Plate glass, flat glass or sheet glass are types of glass produced in sheet form, commonly used for windows, glass doors, transparent walls, windscreens and mirrors. For modern architectural and automotive applications, the flat glass is sometimes bent after production of the plane sheet. Flat glass stands in contrast to container glass (used for bottles, jars, cups) and glass fibre (used for thermal insulation, in fibreglass composites, and for optical communication).

Flat glass has a higher magnesium oxide and sodium oxide content than container glass, and a lower silica, calcium oxide, and aluminium oxide content. From the lower soluble oxide content comes the better chemical durability of container glass against water, which is required especially for storage of beverages and food.

Most flat glass is soda–lime glass, mainly produced by the float glass process since the 1950s.

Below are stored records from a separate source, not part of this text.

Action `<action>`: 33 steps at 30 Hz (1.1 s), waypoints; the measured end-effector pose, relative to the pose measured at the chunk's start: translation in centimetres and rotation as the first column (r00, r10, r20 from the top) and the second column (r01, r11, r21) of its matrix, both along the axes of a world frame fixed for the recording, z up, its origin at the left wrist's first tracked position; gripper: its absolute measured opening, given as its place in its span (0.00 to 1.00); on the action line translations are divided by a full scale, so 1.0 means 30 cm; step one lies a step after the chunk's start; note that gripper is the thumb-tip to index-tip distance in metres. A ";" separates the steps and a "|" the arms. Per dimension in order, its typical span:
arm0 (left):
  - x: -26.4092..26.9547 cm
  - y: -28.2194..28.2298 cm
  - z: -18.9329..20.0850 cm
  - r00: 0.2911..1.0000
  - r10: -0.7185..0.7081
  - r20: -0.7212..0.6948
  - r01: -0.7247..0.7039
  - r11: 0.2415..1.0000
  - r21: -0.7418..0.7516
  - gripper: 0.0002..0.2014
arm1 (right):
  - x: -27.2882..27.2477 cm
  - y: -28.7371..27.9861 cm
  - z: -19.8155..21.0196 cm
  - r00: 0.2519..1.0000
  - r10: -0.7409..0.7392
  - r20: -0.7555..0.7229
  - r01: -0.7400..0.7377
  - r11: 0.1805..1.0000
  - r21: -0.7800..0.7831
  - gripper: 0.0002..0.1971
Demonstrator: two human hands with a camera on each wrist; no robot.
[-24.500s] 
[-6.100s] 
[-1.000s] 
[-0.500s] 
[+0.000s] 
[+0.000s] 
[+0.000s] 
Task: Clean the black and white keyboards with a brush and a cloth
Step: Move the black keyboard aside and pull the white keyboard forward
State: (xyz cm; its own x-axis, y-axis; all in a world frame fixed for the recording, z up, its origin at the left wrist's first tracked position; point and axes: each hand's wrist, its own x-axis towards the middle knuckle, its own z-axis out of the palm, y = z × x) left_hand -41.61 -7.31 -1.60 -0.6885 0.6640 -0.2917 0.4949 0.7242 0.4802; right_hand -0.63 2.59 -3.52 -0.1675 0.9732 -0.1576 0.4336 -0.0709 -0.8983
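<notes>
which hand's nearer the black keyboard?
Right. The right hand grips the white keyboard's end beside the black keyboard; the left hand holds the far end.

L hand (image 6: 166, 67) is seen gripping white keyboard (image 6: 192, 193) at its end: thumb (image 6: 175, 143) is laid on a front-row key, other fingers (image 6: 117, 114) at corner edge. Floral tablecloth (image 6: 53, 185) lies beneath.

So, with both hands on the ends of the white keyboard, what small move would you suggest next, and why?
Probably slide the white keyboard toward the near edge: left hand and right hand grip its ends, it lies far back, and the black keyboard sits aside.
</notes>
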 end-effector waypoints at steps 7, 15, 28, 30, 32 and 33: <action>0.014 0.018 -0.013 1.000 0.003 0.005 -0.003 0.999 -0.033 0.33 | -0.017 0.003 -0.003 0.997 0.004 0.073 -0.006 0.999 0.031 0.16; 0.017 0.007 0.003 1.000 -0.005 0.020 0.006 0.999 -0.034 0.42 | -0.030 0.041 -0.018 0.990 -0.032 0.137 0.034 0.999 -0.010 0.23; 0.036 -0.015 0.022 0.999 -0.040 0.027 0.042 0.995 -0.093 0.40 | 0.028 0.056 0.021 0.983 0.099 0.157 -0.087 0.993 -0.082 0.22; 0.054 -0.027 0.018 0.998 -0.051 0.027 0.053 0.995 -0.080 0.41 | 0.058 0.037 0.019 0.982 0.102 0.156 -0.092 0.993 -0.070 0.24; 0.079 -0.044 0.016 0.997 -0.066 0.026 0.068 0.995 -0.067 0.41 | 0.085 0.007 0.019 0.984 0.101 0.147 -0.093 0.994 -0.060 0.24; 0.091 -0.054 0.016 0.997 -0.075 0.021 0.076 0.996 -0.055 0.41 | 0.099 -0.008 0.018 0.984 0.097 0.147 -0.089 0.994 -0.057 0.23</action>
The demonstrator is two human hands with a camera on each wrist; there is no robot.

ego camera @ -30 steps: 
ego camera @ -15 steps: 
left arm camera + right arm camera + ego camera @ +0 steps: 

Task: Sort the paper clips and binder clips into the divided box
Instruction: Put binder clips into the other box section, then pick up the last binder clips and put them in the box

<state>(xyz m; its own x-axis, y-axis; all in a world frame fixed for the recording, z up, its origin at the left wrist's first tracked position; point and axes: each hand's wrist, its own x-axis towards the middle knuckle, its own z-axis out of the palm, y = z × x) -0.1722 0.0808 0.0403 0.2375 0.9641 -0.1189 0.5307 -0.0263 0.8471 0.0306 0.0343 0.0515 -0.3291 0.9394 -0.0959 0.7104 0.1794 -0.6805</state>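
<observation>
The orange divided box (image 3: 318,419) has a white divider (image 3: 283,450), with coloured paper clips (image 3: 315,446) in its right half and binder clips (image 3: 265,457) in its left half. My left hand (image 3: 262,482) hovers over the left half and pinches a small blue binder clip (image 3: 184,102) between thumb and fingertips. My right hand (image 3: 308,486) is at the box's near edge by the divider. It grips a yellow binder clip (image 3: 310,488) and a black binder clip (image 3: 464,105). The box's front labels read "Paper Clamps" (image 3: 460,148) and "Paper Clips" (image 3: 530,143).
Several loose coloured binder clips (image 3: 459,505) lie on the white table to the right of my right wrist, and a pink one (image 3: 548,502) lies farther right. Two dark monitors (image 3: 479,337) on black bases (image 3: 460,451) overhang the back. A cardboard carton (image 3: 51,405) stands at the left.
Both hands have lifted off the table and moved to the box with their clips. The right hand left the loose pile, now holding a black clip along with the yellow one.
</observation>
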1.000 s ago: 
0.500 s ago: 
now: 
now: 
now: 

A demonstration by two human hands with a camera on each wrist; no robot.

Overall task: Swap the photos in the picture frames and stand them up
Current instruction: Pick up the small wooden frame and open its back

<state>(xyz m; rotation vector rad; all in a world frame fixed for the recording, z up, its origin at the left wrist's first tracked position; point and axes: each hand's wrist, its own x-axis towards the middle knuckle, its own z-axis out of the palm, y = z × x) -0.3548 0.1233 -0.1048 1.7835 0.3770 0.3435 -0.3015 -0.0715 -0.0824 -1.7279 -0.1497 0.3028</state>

Other processes for making flat glass include:

- Broad sheet method (13th century)
- Window crown glass technique (14th century)
- Blown plate method (17th century)
- Plate polishing (17th century)
- Cylinder blown sheet method
- Machine drawn cylinder sheet method (early 20th century)
- Rolling (rolled plate glass, figure rolled glass) (19th century)
- Fourcault process (1900s)
- Overflow downdraw method (1960s)
The term plate glass universities is used in the United Kingdom to describe a group – or generation – of universities (in an acknowledgement of the term red brick universities, used for an older generation of establishments).

==Quality and damage==
Scratches can occur on sheet of glass from accidental causes. In glass trade terminology these include "block reek" produced in polishing, "runner-cut" or “over/under grind” caused by edge grinding, or a "sleek" or hairline scratch, as well as "crush" or "rub" on the surface.